▸ WORK INSTRUCTIONS:
Could you repeat every entry below word for word, leaving out the pictures?

[Records drawn from a dataset]
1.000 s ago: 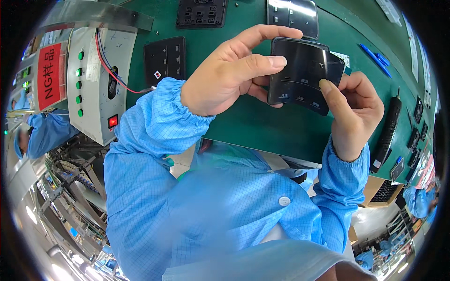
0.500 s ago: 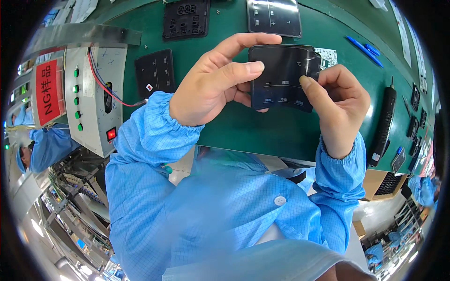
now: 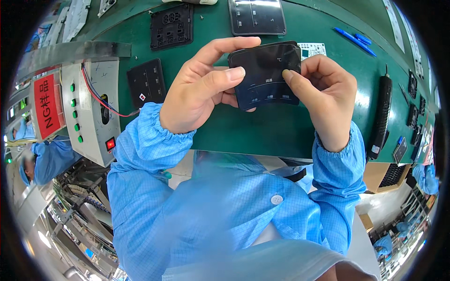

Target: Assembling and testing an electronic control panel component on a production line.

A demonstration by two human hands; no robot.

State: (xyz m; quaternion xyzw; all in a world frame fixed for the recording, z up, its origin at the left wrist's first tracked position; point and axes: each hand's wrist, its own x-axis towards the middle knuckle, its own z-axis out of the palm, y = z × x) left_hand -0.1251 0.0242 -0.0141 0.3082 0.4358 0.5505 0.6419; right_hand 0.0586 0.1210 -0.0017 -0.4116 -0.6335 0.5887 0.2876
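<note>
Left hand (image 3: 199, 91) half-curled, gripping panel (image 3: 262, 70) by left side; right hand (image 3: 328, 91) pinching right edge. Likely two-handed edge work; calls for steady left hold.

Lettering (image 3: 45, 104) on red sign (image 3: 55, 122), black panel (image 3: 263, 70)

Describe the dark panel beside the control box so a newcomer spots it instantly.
On the green table, look between the pale control box and the left hand. A black panel lies there. Unlike the held panel, it shows a small white-and-red sticker near its lower edge.
</note>
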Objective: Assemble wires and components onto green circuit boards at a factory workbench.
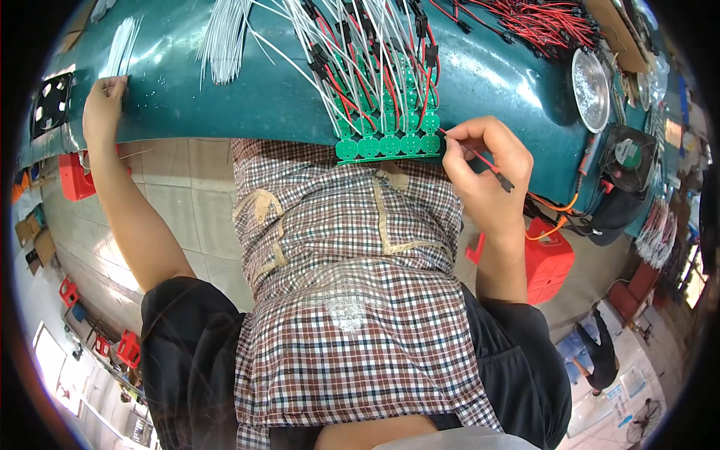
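My left hand [105, 109] is at the far left of the table, its fingers closed at the near end of a small bundle of thin white wires [124, 43]. My right hand [491, 161] pinches a short red and black wire lead [482, 158] with a black plug hanging by the palm. The lead's other end points at the right edge of a green circuit board panel [388, 145]. Rows of round boards make up this panel, which lies at the table's near edge. White wires and red-black leads [386, 67] fan away from its farther rows.
Another white wire bundle [226, 45] lies left of the panel. A pile of red-black leads [544, 22] is at the back right, near a round metal dish [590, 91]. A soldering iron [583, 161] and a black fan [628, 159] are at the right edge; another fan [52, 106] stands far left.
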A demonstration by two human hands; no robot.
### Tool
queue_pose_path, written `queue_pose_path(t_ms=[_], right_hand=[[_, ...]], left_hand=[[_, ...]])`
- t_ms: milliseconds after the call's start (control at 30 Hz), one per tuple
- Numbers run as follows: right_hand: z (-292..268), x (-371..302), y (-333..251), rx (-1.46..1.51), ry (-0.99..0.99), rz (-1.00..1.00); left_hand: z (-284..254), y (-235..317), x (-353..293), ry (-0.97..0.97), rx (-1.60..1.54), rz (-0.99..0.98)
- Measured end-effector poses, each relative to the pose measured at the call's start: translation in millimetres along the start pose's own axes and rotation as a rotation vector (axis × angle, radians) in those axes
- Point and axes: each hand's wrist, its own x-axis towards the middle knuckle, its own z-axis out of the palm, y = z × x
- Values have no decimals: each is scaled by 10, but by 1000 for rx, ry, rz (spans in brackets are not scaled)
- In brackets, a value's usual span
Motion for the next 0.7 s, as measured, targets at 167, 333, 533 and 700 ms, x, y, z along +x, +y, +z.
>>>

▸ COMPLETED EXERCISE:
1.000 s ago: 
0.500 s ago: 
now: 

Target: Assembling and testing an electronic control panel component on a production line.

A demonstration by two human hands; no robot.

State: (xyz m; quaternion xyzw; all in a world frame fixed for the recording, z up, its origin at the left wrist's first tracked position; point and axes: each hand's wrist, its own x-axis towards the middle knuckle, its own z-axis out of the palm, y = z × x) left_hand -0.1251 0.0242 -0.0141 0.3082 0.4358 0.5505 0.6419; right_hand 0.0586 0.1210 -0.0017 -0.4116 -0.6335 0.5887 0.2876
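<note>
Left hand (image 3: 199, 91) half-curled, gripping panel (image 3: 262, 70) by left side; right hand (image 3: 328, 91) pinching right edge. Likely two-handed edge work; calls for steady left hold.

Lettering (image 3: 45, 104) on red sign (image 3: 55, 122), black panel (image 3: 263, 70)

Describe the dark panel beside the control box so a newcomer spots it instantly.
On the green table, look between the pale control box and the left hand. A black panel lies there. Unlike the held panel, it shows a small white-and-red sticker near its lower edge.
</note>
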Objective: Assemble wires and components onto green circuit boards at a factory workbench.
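My left hand [105, 109] is at the far left of the table, its fingers closed at the near end of a small bundle of thin white wires [124, 43]. My right hand [491, 161] pinches a short red and black wire lead [482, 158] with a black plug hanging by the palm. The lead's other end points at the right edge of a green circuit board panel [388, 145]. Rows of round boards make up this panel, which lies at the table's near edge. White wires and red-black leads [386, 67] fan away from its farther rows.
Another white wire bundle [226, 45] lies left of the panel. A pile of red-black leads [544, 22] is at the back right, near a round metal dish [590, 91]. A soldering iron [583, 161] and a black fan [628, 159] are at the right edge; another fan [52, 106] stands far left.
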A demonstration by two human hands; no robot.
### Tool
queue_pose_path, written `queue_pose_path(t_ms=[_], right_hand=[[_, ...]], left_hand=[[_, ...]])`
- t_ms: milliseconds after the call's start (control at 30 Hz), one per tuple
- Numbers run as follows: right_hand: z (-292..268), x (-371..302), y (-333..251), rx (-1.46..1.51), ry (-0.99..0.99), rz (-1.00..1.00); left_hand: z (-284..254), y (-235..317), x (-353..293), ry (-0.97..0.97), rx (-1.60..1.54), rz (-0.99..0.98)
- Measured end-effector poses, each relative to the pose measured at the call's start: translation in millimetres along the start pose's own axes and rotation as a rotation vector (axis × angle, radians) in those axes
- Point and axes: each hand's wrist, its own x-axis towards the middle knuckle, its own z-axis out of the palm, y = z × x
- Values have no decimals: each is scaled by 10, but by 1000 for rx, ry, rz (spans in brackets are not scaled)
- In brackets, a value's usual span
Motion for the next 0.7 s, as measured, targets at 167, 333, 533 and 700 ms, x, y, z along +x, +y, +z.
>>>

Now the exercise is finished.